* **What you have to do**
The needed output is the run of lines below from the one containing "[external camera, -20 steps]" through the one containing "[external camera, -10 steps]", copied exactly and free of pictures.

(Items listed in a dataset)
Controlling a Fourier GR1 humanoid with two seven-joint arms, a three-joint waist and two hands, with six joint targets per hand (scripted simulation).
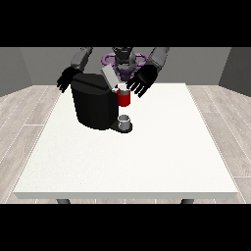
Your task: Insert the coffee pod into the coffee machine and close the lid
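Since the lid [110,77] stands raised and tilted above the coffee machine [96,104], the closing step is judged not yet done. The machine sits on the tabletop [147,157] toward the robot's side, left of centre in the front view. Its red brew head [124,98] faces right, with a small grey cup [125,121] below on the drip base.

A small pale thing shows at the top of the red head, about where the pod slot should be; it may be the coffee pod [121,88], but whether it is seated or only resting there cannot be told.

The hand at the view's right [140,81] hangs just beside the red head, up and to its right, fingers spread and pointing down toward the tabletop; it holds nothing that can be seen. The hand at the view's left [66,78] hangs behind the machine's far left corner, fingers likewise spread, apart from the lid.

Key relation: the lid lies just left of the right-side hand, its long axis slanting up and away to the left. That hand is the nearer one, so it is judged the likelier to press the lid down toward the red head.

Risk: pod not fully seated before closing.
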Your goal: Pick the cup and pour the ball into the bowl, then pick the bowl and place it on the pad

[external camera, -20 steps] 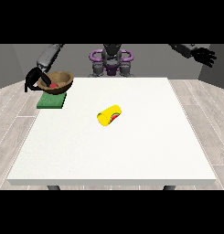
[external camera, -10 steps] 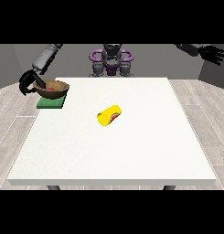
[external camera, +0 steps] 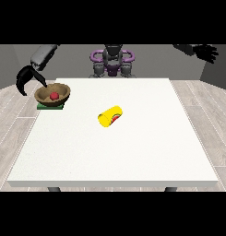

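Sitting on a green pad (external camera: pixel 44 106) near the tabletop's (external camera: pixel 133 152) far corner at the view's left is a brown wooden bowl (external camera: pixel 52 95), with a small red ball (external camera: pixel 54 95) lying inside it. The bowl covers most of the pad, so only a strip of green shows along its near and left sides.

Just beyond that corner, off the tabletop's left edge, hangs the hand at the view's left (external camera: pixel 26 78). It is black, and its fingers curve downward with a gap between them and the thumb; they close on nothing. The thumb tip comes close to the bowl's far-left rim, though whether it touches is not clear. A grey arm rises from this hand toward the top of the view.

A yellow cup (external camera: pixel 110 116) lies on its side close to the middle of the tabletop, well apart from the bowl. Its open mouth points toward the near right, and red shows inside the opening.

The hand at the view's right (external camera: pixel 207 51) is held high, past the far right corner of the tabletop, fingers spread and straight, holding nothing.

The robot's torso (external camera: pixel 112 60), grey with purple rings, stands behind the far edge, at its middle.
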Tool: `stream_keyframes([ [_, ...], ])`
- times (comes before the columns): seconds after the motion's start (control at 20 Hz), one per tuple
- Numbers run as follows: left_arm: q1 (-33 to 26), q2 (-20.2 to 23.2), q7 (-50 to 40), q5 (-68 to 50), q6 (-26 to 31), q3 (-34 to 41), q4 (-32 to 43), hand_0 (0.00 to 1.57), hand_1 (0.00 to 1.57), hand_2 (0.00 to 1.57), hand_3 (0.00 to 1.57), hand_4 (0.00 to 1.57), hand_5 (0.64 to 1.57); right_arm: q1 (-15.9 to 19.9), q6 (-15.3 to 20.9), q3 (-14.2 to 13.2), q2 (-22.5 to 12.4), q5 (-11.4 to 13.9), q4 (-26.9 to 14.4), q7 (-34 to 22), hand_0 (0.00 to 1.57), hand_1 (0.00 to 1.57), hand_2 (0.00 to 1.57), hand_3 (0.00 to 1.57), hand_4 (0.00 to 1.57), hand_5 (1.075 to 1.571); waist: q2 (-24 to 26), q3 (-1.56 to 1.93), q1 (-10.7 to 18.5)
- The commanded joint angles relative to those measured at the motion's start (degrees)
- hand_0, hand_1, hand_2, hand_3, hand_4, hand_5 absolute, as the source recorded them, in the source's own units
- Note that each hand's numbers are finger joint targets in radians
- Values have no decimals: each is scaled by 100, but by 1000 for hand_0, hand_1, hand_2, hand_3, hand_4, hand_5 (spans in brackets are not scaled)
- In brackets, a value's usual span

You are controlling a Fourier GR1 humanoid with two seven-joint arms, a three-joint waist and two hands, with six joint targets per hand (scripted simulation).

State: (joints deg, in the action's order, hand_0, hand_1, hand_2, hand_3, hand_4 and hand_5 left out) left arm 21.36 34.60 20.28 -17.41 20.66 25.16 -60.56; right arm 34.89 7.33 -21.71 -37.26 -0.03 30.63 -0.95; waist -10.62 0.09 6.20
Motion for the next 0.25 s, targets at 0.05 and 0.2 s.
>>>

* **Task answer**
[external camera, -20 steps] 
[external camera, -10 steps] 

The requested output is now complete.